• _Work task_: Only lines holding the word "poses" are wanted. Copy them from the listing below.
━━ Provided records
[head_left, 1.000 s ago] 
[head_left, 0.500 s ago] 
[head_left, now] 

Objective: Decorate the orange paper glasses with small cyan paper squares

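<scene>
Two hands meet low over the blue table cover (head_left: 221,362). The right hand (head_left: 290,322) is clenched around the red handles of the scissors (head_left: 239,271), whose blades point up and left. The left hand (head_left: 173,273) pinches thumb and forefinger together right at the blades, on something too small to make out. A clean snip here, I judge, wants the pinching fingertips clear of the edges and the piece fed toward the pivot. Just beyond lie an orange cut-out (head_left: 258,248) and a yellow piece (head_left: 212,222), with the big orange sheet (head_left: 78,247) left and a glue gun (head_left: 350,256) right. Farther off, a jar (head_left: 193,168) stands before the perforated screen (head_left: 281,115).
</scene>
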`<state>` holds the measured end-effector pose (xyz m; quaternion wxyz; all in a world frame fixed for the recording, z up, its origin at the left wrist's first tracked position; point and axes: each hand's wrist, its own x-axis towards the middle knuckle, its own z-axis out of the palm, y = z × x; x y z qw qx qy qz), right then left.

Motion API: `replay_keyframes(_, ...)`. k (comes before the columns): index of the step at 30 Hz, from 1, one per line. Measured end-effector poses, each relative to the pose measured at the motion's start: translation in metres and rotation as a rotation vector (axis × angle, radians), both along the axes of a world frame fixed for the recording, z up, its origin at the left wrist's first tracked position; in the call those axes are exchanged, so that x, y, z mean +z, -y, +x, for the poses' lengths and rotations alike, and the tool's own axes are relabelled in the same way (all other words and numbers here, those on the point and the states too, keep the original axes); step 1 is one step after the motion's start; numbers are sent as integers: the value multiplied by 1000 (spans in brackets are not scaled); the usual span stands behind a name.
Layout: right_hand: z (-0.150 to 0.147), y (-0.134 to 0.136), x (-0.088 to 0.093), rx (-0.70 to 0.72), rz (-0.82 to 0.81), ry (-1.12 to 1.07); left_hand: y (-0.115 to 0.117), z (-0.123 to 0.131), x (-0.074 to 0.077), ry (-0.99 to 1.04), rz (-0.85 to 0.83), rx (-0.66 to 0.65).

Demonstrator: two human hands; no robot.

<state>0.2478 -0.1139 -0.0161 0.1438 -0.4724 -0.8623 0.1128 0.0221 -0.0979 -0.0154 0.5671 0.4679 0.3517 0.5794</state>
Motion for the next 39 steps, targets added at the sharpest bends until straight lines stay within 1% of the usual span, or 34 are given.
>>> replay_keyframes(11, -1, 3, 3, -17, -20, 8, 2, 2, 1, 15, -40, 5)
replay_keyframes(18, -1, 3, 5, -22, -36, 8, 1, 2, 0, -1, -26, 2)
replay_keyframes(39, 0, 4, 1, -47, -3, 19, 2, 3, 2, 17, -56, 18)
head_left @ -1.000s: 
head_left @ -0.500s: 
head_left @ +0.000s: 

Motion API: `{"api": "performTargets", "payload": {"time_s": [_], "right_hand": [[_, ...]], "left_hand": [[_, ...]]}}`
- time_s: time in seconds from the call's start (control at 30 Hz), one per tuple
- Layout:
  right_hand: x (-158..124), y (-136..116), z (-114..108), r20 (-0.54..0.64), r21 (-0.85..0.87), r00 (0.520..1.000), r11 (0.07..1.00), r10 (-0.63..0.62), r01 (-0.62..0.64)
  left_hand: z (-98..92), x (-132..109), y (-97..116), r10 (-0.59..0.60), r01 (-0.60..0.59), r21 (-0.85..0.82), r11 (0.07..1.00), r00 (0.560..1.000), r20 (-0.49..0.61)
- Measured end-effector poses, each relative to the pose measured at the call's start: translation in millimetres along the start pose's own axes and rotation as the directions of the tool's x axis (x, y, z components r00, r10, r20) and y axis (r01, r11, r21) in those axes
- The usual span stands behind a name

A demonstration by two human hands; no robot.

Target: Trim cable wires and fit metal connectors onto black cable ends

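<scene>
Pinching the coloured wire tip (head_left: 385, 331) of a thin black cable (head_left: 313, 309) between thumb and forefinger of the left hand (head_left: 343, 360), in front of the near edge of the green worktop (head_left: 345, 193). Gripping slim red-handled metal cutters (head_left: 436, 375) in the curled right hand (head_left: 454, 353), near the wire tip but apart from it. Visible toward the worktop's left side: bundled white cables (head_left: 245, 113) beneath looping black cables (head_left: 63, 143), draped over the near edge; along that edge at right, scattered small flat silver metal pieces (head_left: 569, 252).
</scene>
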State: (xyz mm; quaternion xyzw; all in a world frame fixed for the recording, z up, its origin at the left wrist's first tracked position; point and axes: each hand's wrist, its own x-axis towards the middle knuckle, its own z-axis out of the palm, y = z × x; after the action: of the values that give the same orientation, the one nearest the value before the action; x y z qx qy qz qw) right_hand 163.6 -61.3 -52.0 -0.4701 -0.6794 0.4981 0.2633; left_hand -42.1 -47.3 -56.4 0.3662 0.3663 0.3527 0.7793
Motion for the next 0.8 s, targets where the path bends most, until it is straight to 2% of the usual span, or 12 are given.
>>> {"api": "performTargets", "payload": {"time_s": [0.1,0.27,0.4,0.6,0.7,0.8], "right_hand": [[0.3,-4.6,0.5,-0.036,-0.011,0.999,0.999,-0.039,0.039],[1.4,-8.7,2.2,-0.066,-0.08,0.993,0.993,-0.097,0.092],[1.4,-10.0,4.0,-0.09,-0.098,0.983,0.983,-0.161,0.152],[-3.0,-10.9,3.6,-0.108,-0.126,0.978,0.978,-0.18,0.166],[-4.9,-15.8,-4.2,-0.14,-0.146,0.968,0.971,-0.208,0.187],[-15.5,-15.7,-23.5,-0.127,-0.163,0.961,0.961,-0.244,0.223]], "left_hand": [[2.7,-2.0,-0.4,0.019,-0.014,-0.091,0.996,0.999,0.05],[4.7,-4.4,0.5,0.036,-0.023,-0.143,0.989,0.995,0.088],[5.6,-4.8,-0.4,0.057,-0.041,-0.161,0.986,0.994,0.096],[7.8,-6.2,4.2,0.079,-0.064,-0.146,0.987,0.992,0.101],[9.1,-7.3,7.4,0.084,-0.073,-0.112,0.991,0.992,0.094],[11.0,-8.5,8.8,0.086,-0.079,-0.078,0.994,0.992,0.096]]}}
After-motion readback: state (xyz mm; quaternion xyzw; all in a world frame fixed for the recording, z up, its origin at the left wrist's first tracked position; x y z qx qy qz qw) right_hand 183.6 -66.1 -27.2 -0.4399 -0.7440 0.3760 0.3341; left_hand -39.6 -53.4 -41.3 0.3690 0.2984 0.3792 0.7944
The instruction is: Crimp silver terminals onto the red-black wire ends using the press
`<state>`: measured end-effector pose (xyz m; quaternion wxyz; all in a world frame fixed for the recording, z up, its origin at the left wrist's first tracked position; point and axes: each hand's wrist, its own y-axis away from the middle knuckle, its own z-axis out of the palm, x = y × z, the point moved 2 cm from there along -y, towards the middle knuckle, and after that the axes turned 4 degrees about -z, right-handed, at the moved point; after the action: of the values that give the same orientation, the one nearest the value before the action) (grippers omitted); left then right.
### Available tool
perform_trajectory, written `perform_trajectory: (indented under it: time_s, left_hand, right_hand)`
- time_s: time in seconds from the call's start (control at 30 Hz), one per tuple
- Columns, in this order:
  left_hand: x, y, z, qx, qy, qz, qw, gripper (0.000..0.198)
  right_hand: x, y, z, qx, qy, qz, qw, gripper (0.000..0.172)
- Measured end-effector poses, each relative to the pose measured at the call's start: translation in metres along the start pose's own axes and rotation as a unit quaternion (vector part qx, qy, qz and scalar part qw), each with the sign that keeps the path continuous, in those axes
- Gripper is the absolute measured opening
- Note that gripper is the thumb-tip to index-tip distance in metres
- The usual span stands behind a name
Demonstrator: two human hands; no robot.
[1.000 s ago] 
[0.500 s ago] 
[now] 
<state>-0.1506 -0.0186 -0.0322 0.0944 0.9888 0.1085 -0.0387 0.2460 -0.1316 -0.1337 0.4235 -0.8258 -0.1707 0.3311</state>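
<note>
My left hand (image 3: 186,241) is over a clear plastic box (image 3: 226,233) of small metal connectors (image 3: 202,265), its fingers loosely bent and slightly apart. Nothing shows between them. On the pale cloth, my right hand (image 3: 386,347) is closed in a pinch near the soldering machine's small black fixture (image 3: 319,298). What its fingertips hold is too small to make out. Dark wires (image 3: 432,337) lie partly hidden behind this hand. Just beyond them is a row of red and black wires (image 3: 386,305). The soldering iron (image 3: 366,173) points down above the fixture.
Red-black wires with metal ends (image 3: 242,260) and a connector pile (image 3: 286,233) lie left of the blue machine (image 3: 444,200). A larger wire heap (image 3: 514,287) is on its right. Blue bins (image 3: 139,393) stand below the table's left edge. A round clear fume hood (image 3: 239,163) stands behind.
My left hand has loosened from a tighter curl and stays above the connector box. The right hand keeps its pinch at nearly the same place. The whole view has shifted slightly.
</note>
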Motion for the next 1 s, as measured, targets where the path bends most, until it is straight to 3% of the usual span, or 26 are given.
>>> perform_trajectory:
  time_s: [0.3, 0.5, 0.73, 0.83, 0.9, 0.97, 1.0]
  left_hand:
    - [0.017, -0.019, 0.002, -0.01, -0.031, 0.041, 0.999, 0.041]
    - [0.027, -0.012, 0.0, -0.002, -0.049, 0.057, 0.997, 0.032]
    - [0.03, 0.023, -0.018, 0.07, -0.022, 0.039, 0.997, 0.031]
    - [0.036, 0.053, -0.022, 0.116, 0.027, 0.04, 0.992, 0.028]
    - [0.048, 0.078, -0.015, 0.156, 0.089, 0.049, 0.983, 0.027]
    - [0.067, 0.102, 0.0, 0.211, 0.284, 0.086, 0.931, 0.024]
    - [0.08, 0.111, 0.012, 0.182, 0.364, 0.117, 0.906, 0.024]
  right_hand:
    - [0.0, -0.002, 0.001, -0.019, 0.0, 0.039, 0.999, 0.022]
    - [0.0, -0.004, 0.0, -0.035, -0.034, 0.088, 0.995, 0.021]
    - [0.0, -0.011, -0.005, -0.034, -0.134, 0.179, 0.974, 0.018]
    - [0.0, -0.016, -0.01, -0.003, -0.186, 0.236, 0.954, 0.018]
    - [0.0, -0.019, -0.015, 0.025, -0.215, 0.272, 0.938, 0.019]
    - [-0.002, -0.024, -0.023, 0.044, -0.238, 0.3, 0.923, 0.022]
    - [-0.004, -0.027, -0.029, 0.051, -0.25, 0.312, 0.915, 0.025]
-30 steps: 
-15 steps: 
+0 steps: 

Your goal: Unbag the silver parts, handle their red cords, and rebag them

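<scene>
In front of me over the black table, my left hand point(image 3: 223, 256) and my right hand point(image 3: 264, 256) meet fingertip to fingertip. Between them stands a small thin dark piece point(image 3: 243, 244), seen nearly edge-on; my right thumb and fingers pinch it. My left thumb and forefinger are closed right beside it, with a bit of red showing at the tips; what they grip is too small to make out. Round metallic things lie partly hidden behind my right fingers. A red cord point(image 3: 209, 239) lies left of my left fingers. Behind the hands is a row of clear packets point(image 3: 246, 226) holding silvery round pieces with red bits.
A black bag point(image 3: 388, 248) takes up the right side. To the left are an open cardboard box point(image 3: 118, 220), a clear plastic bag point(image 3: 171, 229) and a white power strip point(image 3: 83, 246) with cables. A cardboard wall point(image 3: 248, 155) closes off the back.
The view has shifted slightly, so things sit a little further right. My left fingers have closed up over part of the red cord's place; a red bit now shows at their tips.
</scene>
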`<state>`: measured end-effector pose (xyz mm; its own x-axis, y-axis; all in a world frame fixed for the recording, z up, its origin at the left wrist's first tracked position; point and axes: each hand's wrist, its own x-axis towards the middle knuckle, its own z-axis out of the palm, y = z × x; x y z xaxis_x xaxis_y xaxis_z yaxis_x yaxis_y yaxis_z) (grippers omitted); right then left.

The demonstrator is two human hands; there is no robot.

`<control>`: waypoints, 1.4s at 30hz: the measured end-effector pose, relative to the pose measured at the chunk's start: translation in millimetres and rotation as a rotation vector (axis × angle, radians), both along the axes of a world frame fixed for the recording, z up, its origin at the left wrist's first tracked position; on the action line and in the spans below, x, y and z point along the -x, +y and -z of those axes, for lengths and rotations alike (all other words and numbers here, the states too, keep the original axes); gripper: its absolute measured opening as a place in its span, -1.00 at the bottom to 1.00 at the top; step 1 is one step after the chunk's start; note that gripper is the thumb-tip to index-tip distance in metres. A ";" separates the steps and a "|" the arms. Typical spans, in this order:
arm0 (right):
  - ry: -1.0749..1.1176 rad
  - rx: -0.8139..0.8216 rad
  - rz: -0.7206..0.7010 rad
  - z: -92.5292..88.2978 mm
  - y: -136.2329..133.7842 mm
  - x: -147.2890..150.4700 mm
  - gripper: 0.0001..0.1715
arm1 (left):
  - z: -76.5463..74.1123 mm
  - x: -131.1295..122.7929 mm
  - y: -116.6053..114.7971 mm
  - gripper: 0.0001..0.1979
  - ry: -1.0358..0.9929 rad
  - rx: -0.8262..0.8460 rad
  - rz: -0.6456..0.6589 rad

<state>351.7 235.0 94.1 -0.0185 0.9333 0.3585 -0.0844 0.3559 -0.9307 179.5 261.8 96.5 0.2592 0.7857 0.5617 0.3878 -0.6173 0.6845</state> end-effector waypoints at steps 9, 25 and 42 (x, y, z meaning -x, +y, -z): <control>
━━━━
• _Solved exercise_:
Motion API: `replay_keyframes(_, ...)`. k (comes before the columns): index of the step at 30 Hz, from 1, one per line. Measured end-effector poses, each relative to the pose measured at the motion's start: translation in metres and rotation as a rotation vector (axis × angle, radians), both along the axes of a world frame fixed for the recording, z up, its origin at the left wrist's first tracked position; in the call those axes are exchanged, so that x, y, z mean +z, -y, +x, for the poses' lengths and rotations alike, and the tool's own axes are relabelled in the same way (all other words and numbers here, those on the point and the states too, keep the original axes); step 1 is one step after the motion's start; numbers are sent as integers: the value multiplied by 1000 (spans in brackets are not scaled); the usual span stands behind a name.
- Measured end-effector poses, each relative to the pose measured at the call's start: translation in millimetres along the start pose's own axes and rotation as the directions of the tool's x axis (x, y, z components r00, r10, r20) and y axis (r01, r11, r21) in those axes
- Measured end-effector poses, each relative to the pose measured at the call's start: translation in metres along the start pose's own axes and rotation as a unit quaternion (vector part qx, qy, qz and scalar part qw), each with the sign that keeps the path continuous, in those axes

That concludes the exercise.